I have my money on air in the system, or perhaps a bad master cylinder. If the MC is indeed the culprit, make sure you bench bleed it before installing on the vehicle.

I have 8 years of experience in brake system testing/engineering


----------



## taylorjm (Apr 11, 2013)

X2. The 2 man way to bleed brakes involves someone pumping up the pedal with the car off. It didn't damage anything. I'm going with air in the system.


----------



## ukrkoz (Dec 31, 2010)

_If your brake booster fails, you often have a very hard brake pedal. You might still be able to stop the vehicle, but it will require a great deal of effort to do so. The first thing to check is the vacuum line going to the booster. Next, inspect the check valve that might be located in the vacuum line somewhere. Sometimes they're part of the feed line and cannot be accessed externally. If this type of check valve goes bad, you replace the entire vacuum hose. This check valve allows vacuum to go to the booster, but not back to the engine. *When brake boosters fail, it's often a result of a master cylinder failure. Sometimes when a master cylinder fails, it leaks fluid into the brake booster. This can sometimes eat through the rubber diaphragm in the booster and cause it to fail.* Other times, I've seen the return spring in the booster break and rip the diaphragm. *Sometimes you can hear a hissing noise under the dash when a brake booster fails. This is the vacuum escaping. This vacuum loss can also cause engine performance issues.* Either way, the fix is the same: Replace the brake booster.

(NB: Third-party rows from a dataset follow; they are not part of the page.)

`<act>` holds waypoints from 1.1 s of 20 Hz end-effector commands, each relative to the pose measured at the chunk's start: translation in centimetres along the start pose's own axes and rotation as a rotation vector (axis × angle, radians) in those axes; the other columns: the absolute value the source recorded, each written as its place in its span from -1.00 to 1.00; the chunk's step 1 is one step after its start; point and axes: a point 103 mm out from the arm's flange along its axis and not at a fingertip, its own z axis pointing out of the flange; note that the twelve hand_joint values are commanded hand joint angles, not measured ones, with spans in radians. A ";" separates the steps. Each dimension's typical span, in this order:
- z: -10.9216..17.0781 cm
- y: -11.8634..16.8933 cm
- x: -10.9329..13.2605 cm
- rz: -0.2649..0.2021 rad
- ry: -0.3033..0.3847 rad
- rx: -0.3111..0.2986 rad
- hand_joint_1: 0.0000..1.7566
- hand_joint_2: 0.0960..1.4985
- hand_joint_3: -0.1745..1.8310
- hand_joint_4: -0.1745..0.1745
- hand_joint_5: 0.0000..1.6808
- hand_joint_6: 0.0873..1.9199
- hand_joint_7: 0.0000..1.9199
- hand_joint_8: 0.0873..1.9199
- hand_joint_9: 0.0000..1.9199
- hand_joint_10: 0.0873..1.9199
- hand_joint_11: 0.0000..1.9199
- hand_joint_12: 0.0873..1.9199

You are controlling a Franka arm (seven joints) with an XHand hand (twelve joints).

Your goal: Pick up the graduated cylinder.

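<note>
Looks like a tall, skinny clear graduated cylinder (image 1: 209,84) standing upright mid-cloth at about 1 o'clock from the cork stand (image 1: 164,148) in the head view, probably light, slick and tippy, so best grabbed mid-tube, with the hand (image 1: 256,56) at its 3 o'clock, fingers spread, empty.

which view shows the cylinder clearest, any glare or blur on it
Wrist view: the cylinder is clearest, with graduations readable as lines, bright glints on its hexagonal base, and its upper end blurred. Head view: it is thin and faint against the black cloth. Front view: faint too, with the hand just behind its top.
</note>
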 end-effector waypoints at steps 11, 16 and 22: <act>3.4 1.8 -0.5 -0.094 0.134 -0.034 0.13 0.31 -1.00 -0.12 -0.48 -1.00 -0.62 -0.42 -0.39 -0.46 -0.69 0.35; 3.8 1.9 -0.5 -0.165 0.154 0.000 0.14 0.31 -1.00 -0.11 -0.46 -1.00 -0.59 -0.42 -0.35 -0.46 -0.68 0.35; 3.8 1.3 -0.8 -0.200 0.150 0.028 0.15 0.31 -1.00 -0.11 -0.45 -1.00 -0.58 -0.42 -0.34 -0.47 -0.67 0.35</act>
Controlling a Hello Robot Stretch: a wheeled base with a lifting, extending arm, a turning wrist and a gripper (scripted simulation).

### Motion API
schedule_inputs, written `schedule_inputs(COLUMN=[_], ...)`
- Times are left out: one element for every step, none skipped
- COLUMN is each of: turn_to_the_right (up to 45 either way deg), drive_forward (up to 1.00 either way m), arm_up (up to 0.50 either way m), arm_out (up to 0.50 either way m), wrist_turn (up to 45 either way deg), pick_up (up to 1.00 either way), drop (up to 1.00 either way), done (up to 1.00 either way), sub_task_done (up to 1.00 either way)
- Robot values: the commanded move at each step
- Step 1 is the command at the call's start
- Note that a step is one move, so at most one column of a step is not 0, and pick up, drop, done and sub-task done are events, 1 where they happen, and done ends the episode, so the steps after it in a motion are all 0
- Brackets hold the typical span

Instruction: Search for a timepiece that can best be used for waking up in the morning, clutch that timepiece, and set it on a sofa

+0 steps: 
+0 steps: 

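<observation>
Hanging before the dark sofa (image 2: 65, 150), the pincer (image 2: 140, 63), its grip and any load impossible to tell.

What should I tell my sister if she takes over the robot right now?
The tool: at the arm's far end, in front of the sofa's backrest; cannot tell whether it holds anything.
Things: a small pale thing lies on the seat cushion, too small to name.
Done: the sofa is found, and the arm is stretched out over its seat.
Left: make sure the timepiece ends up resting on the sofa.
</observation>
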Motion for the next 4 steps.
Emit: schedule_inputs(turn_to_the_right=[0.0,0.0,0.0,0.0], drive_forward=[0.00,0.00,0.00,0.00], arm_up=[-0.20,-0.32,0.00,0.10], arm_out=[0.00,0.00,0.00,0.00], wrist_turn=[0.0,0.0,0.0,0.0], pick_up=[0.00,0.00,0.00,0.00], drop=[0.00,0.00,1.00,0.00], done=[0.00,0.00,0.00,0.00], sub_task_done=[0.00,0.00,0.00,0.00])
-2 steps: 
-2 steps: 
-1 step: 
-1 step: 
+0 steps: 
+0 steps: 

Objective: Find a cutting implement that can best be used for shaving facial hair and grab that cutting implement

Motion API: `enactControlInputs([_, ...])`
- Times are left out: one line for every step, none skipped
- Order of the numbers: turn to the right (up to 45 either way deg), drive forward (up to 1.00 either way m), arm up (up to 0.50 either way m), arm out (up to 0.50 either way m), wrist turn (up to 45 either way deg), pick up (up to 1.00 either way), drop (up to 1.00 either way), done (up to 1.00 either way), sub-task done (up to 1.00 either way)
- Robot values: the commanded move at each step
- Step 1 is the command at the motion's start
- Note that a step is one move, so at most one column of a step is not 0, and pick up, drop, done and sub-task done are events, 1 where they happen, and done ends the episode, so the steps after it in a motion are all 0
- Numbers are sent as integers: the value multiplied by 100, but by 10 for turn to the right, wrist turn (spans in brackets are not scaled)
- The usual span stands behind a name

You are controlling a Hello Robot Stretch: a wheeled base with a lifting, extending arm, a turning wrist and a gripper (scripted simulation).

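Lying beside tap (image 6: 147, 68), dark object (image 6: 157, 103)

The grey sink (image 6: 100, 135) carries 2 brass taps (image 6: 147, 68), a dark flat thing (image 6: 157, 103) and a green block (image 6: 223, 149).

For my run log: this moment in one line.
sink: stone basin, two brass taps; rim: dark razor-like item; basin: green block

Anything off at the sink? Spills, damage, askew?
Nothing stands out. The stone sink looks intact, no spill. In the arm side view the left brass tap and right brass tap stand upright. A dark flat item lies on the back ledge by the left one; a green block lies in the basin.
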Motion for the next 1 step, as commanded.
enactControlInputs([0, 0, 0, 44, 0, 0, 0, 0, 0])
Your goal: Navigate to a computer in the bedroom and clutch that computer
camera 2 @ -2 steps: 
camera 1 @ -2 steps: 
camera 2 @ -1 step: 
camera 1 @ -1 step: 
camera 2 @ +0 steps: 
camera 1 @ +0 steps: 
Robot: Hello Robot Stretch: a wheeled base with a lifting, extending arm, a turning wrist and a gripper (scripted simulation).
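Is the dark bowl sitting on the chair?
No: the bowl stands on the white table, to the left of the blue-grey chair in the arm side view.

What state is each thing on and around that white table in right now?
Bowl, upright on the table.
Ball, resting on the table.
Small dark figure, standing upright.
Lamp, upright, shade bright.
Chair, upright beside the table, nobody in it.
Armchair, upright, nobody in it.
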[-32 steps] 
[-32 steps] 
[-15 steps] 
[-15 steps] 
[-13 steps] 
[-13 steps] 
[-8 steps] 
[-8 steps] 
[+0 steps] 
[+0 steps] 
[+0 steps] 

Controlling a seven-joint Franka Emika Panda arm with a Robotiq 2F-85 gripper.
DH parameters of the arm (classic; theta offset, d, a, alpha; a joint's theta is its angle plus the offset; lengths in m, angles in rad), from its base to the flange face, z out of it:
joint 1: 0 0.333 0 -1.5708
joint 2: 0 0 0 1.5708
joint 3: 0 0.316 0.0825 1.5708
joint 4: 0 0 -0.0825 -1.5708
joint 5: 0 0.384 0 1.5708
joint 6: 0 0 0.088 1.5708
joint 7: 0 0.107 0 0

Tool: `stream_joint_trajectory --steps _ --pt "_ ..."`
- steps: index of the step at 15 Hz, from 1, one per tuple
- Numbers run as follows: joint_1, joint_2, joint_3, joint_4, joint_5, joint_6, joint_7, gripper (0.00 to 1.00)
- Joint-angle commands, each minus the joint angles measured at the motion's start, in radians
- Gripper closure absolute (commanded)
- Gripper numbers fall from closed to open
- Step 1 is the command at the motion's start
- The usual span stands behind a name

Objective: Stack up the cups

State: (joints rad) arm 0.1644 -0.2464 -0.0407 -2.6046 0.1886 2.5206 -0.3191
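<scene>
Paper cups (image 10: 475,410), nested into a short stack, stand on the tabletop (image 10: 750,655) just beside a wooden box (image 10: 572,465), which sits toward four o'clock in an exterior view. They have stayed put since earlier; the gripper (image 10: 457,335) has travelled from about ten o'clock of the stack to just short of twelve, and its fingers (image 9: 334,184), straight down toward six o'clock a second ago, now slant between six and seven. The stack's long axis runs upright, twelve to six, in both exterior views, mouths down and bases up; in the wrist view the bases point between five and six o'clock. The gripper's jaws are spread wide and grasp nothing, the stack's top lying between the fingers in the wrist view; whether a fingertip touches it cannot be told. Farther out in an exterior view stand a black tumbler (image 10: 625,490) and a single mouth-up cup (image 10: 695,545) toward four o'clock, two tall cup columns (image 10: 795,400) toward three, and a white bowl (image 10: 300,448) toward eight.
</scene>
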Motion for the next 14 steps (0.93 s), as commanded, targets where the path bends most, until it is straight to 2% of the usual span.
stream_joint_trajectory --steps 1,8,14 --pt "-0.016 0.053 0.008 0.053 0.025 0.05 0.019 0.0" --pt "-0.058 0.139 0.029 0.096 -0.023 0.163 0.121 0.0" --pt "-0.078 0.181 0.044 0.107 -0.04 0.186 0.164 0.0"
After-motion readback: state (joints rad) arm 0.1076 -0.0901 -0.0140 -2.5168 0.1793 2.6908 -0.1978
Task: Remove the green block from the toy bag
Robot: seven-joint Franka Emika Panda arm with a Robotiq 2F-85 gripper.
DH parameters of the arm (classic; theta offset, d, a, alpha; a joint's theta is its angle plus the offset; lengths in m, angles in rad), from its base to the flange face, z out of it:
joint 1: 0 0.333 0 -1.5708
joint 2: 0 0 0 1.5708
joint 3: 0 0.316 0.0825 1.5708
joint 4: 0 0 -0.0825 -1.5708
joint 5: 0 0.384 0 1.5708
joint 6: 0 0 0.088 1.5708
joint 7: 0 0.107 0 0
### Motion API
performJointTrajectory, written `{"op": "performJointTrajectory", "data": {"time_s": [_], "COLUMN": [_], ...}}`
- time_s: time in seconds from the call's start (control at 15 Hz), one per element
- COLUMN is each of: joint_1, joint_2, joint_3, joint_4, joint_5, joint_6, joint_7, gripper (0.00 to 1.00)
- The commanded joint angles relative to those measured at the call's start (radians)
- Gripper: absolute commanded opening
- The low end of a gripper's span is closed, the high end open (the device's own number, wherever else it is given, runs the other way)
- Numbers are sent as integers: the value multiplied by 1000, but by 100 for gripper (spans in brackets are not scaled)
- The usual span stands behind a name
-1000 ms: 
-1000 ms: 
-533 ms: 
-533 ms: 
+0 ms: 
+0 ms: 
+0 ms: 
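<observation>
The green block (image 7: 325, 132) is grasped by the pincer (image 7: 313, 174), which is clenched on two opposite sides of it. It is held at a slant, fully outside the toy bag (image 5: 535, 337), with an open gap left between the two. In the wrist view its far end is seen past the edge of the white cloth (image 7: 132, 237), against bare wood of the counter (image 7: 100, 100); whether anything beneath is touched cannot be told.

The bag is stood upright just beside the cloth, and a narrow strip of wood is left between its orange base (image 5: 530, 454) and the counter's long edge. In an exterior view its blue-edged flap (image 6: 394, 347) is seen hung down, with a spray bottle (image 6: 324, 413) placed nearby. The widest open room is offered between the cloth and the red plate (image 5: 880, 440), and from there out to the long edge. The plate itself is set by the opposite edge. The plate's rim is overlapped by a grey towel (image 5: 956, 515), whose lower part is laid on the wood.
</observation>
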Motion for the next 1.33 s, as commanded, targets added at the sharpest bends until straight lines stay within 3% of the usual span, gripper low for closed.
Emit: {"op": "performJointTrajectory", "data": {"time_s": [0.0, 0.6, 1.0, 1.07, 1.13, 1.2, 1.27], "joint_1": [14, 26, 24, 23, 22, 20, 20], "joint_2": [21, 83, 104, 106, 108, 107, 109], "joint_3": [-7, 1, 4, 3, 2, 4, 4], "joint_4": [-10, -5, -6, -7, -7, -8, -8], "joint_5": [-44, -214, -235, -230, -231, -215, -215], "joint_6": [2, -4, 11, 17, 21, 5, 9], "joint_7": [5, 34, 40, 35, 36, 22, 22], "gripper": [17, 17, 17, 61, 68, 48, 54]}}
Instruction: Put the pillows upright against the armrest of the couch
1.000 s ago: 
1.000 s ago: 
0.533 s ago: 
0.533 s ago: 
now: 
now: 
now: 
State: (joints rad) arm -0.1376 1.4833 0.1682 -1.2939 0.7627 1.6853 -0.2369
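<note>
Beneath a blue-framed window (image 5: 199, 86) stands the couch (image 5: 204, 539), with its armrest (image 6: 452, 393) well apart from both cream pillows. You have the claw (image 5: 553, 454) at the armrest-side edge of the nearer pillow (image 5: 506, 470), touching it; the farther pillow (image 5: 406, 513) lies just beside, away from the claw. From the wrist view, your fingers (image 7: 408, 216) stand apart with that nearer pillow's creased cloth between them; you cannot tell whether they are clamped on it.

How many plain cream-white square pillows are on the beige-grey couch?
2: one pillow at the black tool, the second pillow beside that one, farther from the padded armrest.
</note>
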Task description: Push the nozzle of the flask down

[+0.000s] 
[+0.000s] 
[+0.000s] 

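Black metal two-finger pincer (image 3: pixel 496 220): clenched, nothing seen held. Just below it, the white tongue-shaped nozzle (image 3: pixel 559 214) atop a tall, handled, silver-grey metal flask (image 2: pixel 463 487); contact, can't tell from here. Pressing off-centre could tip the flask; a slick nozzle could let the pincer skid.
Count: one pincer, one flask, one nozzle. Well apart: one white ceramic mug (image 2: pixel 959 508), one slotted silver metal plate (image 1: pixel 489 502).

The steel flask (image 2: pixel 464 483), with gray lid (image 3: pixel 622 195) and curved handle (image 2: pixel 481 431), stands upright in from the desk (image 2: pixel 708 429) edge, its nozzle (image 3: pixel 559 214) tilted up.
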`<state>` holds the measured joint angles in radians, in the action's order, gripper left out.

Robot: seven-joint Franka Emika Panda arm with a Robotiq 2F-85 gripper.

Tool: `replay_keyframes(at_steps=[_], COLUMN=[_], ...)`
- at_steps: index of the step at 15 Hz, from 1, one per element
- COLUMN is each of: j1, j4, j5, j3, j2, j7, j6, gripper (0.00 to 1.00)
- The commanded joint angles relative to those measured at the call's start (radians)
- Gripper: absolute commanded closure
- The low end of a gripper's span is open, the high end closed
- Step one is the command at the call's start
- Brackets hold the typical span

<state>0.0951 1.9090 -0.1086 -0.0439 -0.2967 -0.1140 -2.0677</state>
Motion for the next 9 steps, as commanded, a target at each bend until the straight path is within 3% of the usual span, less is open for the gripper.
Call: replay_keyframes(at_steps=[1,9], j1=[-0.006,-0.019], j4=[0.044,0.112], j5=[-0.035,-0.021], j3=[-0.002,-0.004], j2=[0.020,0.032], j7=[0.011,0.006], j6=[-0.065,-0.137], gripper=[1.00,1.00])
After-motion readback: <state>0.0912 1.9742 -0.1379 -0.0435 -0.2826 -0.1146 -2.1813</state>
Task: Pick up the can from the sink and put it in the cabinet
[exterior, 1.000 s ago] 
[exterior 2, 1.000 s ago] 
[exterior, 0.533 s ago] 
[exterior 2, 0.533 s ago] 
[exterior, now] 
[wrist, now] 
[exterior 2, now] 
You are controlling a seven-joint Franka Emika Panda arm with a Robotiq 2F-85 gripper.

http://www.ericthecarguy.com/faq/solving-brake-problems?start=7#BrakeBoosterProblems
_


----------



## 1995droptopz (Sep 14, 2010)

_ The first thing to check is the vacuum line going to the booster. Next, inspect the check valve that might be located in the vacuum line somewhere. Sometimes they're part of the feed line and cannot be accessed externally. If this type of check valve goes bad, you replace the entire vacuum hose. This check valve allows vacuum to go to the booster, but not back to the engine. *When brake boosters fail, it's often a result of a master cylinder failure. Sometimes when a master cylinder fails, it leaks fluid into the brake booster. This can sometimes eat through the rubber diaphragm in the booster and cause it to fail.* Other times, I've seen the return spring in the booster break and rip the diaphragm. *Sometimes you can hear a hissing noise under the dash when a brake booster fails. This is the vacuum escaping. This vacuum loss can also cause engine performance issues.* Either way, the fix is the same: Replace the brake booster._

_http://www.ericthecarguy.com/faq/solving-brake-problems?start=7#BrakeBoosterProblems_




ukrkoz said:


> _If your brake booster fails, you often have a very hard brake pedal. You might still be able to stop the vehicle, but it will require a great deal of effort to do so._


Yes but the OP states that the pedal goes to the floor.



ukrkoz said:


> *Sometimes you can hear a hissing noise under the dash when a brake booster fails. This is the vacuum escaping. This vacuum loss can also cause engine performance issues.*


This is true during steady state. If the pedal is not applied and there is a hissing noise, then the booster indeed has a vacuum leak, the pedal will likely be hard, and the booster has failed.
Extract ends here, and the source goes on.